We wish we could bring home to our readers the serious, even the disastrous consequences which will arise to the British Government from the attitude which Mr. Disraeli, and Mr. Disraeli alone, even in his own Government, has assumed about the Turkish atrocities.-Spec. Aug. 5th.

Perhaps after reading [the Batak letter in the Daily News] Lord Beaconsfield may lose his levity, and Lord Derby his passion for status quo.-Mr. Auberon Herbert in D. N. Aug. 28th.

The excessive imprudence of the tone and language of the Prime Minister during the last weeks of the recent Session has seriously aggravated the difficulties of his Administration.

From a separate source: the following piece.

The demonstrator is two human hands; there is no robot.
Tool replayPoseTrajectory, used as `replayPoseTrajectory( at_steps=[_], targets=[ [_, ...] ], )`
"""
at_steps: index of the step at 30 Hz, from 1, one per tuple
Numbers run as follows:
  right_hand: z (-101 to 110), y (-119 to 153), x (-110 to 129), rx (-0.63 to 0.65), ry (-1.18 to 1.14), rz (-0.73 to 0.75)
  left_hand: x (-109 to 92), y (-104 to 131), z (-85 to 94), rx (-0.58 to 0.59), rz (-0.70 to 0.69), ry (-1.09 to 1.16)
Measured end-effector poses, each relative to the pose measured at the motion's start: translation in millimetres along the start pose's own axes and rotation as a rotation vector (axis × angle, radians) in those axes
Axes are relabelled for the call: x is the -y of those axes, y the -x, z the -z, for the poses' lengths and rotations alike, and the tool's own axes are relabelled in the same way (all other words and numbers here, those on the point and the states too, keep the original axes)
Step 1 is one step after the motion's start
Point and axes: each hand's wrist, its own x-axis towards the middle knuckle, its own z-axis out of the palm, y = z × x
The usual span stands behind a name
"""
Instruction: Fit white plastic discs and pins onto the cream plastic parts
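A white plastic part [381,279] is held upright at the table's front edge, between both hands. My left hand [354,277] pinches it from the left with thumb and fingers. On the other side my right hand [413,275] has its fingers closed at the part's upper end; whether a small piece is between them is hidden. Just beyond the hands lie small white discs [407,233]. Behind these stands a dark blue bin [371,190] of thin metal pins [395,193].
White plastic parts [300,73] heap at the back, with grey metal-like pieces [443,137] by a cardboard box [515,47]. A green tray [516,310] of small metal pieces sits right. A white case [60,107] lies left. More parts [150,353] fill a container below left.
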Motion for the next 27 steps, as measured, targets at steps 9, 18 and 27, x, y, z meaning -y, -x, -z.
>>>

When he should have declared his abhorrence of Turkish cruelties, and his profound grief and anxiety that English Statesmen should ever have to weigh their existence against the still more terrible calamity of a general war, he made a mock of Bulgarian sufferings, and sought to raise a laugh at the more primitive and speedy methods of despatch used by an historical people to get rid of its enemies. That misplaced frivolity has cost the Government dear. The indignation of the people against the indulgence of Turkish sensuality and cruelty has been made more intense because the leader and spokesman of the nation led Europe to suppose that we cared nothing about such excesses. All that Lord Derby did and Mr. Bourke can do cannot dispel this feeling. The Ministry have a double odium to overcome, and their tardy efforts to put themselves right before the country must be pushed more energetically and more openly if they would recover the position they have too evidently lost.-T. Sept. 6th.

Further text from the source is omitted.